Furthermore, to the right of the YHW is a bovine head (with horns and an eye) for 'Alep, and a rejoicing human for H, and a tiny Waw, perhaps producing 'HW, which could be the Bronze Age form of Hebrew 'ehye, saying "I am". Looking at the sentence literally, we see "I am he is living".
At this point we may think of the theophany that Moses experienced at a mountain in the land of Midian (as this one is) when he was with his flocks, and conversed with the great God named 'I AM" (Exodus 3:14).
   Now, although a reading "I am YHW" may be a consummation devoutly to be wished, I must ponder whether this is what the writer intended.
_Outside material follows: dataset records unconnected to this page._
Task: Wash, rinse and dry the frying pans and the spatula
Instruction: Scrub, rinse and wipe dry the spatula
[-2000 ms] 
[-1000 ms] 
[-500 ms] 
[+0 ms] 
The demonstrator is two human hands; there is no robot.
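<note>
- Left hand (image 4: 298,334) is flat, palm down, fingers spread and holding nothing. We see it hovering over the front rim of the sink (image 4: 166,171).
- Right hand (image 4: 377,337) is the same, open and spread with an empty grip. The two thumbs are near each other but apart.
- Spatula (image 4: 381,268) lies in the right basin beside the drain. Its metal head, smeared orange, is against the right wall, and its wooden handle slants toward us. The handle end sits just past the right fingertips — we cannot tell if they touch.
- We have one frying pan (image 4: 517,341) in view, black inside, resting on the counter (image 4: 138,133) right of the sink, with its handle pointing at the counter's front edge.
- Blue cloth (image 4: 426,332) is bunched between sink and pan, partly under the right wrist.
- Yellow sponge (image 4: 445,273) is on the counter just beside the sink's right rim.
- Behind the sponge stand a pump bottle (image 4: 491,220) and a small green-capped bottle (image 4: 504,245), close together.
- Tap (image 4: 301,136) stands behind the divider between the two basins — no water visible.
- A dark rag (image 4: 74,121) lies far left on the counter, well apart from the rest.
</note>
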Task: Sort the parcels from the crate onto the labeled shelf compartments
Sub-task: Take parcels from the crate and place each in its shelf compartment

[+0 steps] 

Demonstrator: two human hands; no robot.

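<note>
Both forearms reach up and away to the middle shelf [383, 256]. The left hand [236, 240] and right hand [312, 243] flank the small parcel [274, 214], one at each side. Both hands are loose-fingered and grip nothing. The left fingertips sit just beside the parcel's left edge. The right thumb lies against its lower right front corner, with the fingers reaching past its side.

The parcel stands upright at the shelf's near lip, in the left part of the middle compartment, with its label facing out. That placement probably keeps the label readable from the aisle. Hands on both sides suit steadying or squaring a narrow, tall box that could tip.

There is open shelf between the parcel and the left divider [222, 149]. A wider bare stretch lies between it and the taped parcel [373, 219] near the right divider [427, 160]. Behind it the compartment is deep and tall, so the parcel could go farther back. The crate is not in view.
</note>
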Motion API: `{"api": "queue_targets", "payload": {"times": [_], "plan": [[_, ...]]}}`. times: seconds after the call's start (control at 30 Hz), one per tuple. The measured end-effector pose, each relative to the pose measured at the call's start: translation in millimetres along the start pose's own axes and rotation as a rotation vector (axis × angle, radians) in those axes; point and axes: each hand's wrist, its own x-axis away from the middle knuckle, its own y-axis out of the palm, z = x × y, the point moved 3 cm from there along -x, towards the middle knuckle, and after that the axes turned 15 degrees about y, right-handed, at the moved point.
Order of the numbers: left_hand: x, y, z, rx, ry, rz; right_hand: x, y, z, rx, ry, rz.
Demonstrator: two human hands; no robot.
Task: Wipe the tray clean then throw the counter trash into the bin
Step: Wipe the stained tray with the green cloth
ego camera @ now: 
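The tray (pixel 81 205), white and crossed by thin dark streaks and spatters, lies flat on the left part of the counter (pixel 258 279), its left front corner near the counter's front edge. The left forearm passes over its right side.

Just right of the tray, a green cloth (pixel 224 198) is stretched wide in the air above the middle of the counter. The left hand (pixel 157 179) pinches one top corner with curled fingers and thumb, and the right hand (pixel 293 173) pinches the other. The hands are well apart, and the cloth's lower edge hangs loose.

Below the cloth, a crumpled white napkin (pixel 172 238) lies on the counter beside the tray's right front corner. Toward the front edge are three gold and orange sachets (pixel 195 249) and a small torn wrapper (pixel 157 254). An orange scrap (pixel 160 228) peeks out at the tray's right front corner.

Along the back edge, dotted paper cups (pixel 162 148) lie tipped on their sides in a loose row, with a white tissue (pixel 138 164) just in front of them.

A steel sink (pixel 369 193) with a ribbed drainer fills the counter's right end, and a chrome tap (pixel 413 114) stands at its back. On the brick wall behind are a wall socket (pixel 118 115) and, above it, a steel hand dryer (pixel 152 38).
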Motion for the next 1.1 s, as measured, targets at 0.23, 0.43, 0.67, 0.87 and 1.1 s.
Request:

The 'Alep I am invoking is merely the horns of one of the beasts, facing left towards the small human I am relying on for the aspiration in 'HW; the same sort of horns are on another large animal, facing right towards a human figure. The He for YHW is not upright, and it could be a quadruped.
   Possibly this is a Stone-Age work, and a Bronze-Age artist or scribe has cryptically inserted some written words into the picture, possibly "YHW alive" or "YHW and animals", but it may be only an amazing coincidence that has sparked the imagination of this viewer, to see things that are not there.
   Never mind, I think I will have success with the next graffito, and eventually I will return to this one with increased confidence.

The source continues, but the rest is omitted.